# Record excerpts
* * * * * * * * *

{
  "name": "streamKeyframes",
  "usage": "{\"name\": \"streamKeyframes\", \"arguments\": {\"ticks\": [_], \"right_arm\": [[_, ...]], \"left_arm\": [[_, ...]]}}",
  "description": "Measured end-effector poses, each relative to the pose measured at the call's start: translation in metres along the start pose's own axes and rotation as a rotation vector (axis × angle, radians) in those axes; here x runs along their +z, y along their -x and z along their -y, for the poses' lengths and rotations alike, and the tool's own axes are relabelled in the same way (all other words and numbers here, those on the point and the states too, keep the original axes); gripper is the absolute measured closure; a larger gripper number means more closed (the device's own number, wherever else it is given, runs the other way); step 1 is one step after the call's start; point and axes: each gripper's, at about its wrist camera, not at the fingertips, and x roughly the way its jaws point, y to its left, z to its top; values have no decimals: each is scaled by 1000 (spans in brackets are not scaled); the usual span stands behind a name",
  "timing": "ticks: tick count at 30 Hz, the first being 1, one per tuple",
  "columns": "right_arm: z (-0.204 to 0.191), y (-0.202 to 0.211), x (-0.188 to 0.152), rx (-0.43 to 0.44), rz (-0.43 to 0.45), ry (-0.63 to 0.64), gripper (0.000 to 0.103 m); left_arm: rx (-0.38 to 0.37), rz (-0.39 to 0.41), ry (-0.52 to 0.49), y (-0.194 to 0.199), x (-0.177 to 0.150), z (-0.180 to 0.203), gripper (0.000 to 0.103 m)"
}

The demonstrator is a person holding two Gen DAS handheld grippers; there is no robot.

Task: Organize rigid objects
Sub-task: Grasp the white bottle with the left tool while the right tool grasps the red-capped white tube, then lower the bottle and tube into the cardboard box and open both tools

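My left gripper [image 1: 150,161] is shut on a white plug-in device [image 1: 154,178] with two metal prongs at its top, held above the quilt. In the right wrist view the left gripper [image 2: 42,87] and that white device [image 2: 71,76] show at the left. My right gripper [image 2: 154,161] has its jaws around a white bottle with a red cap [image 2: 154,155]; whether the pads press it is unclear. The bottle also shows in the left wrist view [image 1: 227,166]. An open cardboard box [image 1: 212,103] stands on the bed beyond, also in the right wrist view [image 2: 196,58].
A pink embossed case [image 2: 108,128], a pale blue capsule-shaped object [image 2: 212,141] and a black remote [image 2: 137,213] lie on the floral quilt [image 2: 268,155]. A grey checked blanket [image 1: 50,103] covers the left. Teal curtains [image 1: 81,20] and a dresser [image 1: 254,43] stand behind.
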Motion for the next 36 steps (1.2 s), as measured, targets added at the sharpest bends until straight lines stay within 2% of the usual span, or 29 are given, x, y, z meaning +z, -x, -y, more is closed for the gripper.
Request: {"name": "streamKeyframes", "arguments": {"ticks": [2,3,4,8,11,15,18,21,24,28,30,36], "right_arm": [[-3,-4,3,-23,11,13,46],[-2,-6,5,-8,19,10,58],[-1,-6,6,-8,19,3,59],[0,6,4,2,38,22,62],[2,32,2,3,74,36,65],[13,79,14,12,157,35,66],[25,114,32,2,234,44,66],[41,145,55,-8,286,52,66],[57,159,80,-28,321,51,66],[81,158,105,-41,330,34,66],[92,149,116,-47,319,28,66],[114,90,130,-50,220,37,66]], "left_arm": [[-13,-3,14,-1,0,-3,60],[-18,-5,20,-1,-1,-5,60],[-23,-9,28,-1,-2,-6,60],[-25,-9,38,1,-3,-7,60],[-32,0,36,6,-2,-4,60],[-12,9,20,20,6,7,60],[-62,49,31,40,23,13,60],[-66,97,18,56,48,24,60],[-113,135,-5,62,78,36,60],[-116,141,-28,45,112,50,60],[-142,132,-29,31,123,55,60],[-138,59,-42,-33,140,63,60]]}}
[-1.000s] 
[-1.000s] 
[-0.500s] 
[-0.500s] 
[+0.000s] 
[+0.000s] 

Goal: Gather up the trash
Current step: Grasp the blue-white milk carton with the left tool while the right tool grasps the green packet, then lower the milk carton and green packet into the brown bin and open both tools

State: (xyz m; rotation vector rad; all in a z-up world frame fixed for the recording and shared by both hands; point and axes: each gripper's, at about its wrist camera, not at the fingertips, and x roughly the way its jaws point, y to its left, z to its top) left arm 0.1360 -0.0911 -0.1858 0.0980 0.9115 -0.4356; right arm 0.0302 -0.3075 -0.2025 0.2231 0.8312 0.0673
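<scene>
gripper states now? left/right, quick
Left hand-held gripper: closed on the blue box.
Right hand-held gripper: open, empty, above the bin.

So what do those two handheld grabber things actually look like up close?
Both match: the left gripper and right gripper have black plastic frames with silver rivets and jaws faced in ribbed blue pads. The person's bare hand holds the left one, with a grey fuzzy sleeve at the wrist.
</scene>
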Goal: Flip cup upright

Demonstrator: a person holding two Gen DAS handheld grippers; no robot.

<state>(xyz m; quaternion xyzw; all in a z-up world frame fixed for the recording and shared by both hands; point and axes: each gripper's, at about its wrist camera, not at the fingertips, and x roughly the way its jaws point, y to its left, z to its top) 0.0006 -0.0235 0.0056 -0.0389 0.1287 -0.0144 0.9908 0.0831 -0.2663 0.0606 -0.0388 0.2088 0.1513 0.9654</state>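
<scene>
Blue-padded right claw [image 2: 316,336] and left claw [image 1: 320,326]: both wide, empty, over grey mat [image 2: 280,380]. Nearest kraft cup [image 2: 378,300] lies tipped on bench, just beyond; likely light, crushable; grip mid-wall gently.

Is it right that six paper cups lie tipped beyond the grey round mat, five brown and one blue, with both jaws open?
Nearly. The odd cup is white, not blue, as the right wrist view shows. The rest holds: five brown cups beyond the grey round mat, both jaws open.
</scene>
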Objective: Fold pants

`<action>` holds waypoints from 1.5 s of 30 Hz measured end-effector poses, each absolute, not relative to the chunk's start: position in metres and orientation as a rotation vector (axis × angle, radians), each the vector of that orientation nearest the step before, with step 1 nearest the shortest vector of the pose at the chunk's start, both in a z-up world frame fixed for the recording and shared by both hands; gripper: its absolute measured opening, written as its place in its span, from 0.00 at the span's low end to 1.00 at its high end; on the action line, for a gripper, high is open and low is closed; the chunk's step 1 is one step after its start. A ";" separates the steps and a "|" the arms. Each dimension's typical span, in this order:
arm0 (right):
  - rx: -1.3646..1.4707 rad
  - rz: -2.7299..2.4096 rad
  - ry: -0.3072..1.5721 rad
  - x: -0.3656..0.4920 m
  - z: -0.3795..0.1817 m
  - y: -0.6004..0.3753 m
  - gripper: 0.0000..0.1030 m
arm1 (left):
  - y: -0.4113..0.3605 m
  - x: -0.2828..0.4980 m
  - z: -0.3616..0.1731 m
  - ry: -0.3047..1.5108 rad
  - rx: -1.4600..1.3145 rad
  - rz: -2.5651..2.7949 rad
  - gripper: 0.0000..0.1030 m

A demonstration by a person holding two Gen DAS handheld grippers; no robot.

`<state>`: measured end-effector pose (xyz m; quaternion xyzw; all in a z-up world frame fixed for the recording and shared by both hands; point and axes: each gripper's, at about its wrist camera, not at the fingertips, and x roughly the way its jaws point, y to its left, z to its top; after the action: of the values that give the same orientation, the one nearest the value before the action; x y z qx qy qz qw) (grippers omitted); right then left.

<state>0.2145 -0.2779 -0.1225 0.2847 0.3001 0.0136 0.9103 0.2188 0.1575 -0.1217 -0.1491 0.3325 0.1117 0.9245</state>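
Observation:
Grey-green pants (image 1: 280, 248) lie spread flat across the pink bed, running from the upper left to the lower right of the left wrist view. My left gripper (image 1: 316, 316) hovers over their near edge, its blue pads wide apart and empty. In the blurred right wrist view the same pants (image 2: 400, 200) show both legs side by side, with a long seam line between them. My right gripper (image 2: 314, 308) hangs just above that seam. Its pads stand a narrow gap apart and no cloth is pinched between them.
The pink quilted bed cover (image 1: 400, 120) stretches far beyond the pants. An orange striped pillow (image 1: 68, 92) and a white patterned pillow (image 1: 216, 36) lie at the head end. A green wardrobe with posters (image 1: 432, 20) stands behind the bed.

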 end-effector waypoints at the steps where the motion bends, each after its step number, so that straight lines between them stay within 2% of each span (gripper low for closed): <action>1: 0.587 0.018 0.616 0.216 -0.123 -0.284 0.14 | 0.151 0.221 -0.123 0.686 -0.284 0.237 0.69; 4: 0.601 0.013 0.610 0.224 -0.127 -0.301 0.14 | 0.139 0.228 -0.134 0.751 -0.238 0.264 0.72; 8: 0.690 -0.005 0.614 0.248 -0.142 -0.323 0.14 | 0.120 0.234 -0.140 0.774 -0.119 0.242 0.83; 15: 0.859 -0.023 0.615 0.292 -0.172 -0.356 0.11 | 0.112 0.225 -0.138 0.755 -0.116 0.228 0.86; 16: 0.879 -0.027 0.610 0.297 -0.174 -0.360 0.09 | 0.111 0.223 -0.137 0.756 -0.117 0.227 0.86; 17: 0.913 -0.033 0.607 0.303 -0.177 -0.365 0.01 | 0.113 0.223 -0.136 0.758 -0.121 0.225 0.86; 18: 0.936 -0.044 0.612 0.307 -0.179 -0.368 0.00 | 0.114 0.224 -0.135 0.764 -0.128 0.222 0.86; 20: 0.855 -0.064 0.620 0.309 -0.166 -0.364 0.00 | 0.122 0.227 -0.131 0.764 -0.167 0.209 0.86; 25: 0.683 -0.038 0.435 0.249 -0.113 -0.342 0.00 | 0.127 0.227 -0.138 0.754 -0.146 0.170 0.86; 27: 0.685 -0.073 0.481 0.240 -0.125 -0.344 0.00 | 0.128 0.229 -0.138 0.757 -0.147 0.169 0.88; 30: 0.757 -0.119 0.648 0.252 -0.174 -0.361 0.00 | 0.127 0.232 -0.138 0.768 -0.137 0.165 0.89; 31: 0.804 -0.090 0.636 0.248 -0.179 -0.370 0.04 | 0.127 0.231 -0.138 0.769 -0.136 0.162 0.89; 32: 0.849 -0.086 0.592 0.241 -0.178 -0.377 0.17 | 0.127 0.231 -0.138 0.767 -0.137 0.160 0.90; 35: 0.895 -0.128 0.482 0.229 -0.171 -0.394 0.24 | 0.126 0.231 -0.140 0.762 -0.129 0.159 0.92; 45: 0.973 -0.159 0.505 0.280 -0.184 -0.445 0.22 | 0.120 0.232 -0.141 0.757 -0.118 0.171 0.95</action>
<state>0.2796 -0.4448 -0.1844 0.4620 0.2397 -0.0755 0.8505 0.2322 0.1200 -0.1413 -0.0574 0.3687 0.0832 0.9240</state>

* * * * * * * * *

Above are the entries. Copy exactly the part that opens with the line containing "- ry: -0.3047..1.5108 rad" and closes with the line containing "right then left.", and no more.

  - ry: -0.3047..1.5108 rad
  - rx: -1.4600..1.3145 rad
  - rz: -2.5651..2.7949 rad
  - gripper: 0.0000..0.1030 m

A demonstration by a person holding two Gen DAS handheld grippers; no robot.

`<state>`: measured end-effector pose (xyz m; quaternion xyzw; all in a z-up world frame fixed for the recording and shared by both hands; point and axes: each gripper's, at about its wrist camera, not at the fingertips, and x roughly the way its jaws point, y to its left, z to its top; after the action: of the values that give the same orientation, the one nearest the value before the action; x y z qx qy qz qw) (grippers omitted); right then left.

The answer is complete, and the exercise is done.